=== What this task involves ===
Report the number of lines below in which the word "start" occurs. Nothing else is needed.

=== Data for review ===
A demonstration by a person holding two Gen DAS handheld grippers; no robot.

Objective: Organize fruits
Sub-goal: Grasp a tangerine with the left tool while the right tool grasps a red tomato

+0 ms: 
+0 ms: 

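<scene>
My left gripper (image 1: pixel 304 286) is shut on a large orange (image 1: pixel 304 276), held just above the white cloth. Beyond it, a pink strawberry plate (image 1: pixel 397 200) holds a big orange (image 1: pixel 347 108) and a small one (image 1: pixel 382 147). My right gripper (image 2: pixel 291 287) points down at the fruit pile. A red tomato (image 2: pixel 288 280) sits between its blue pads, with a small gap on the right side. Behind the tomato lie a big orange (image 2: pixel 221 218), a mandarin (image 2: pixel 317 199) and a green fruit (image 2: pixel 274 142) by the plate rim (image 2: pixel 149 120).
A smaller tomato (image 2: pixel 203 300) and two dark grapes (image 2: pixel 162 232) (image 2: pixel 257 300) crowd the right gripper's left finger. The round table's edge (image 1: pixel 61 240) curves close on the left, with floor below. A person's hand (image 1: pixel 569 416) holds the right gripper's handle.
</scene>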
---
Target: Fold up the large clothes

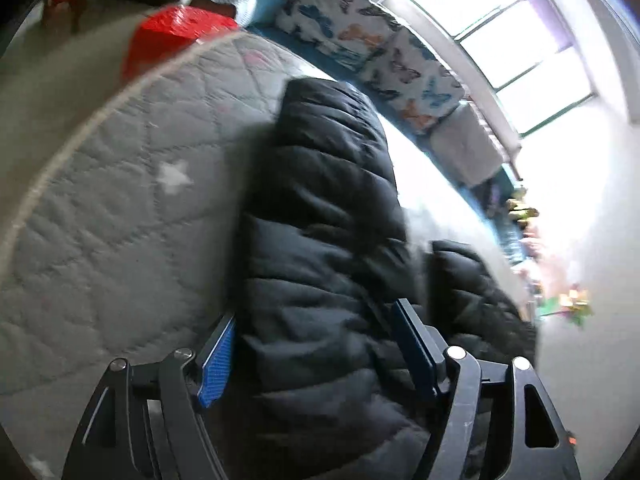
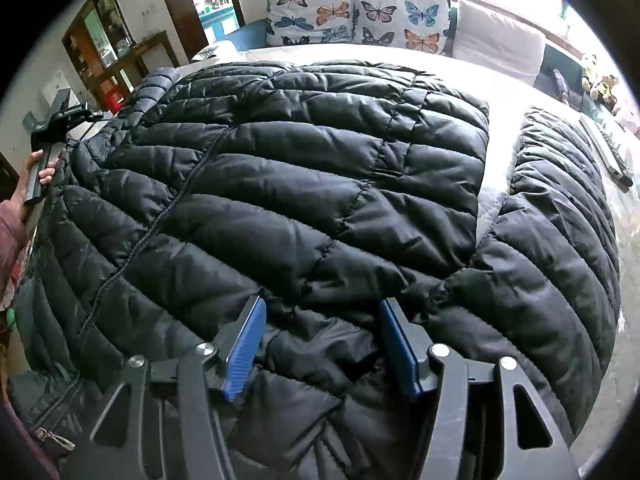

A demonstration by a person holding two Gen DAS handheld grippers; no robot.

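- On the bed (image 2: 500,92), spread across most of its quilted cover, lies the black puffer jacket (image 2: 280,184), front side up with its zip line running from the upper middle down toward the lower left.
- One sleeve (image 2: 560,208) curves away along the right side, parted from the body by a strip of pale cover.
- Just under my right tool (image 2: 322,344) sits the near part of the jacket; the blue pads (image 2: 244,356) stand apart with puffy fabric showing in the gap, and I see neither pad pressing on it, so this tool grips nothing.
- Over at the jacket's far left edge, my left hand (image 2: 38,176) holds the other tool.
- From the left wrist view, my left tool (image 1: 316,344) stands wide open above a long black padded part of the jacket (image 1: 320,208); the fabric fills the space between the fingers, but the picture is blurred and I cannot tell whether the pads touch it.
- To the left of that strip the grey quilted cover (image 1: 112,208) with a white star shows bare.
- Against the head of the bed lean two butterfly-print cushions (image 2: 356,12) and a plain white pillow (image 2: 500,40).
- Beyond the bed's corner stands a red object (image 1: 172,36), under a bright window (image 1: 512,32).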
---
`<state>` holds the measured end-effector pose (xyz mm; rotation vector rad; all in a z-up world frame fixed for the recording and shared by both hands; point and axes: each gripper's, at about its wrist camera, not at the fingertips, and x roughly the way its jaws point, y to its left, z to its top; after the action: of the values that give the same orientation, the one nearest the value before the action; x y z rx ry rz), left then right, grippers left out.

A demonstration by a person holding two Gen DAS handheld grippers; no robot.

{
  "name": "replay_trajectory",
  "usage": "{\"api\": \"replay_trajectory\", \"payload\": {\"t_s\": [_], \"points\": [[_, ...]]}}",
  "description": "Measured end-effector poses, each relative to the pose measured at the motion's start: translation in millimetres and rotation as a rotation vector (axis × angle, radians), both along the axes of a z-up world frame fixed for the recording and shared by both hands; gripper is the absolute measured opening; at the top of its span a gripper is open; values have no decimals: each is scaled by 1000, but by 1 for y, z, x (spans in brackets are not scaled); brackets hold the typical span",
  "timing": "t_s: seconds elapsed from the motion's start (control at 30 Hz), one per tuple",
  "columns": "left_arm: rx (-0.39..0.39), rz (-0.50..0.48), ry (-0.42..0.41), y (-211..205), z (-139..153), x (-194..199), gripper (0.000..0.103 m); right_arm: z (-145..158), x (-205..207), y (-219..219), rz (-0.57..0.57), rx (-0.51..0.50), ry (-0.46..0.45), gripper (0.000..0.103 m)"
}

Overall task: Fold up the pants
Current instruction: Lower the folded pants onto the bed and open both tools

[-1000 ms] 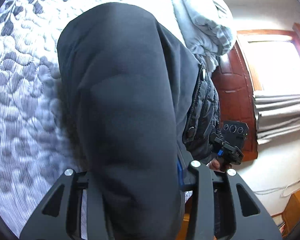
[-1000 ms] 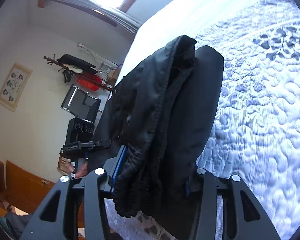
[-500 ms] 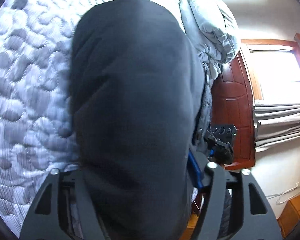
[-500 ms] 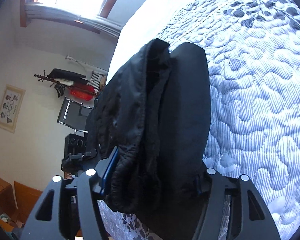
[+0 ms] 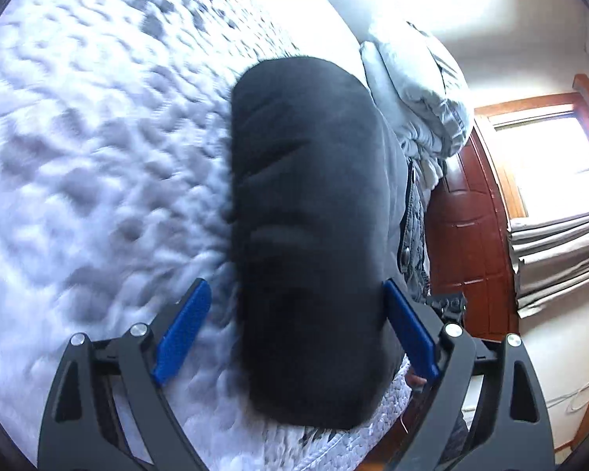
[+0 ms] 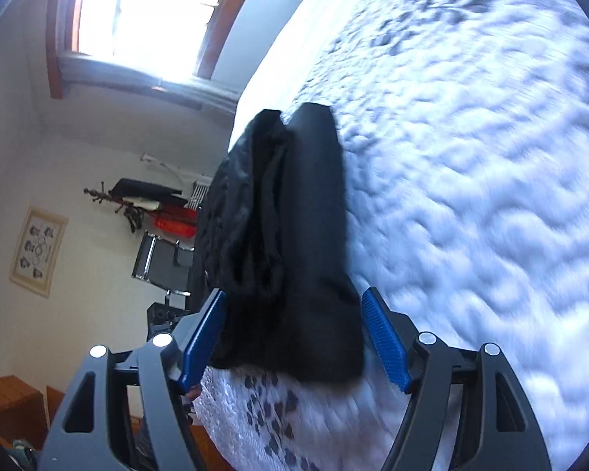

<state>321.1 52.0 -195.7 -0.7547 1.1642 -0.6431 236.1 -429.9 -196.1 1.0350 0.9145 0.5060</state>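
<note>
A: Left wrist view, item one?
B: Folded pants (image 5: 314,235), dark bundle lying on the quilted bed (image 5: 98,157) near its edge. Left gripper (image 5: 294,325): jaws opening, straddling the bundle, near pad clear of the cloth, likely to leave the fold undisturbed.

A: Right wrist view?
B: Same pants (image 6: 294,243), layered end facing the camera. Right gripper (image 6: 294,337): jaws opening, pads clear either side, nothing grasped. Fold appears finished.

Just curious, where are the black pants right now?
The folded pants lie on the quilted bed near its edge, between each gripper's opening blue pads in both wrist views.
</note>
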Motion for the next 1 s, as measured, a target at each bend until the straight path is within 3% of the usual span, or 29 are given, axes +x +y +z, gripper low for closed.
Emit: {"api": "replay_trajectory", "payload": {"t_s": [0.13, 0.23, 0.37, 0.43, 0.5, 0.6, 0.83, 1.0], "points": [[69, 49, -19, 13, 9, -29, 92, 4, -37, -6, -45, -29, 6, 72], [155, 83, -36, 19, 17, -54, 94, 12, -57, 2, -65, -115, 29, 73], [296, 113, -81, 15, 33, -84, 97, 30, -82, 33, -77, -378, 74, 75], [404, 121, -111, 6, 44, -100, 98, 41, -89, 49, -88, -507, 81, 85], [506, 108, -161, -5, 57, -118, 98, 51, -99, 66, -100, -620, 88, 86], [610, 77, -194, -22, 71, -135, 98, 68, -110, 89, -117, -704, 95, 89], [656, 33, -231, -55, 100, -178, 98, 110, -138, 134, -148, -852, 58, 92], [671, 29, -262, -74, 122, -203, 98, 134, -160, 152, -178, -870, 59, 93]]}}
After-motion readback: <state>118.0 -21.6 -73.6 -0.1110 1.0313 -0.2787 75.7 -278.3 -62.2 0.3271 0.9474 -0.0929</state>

=== Written answer ===
2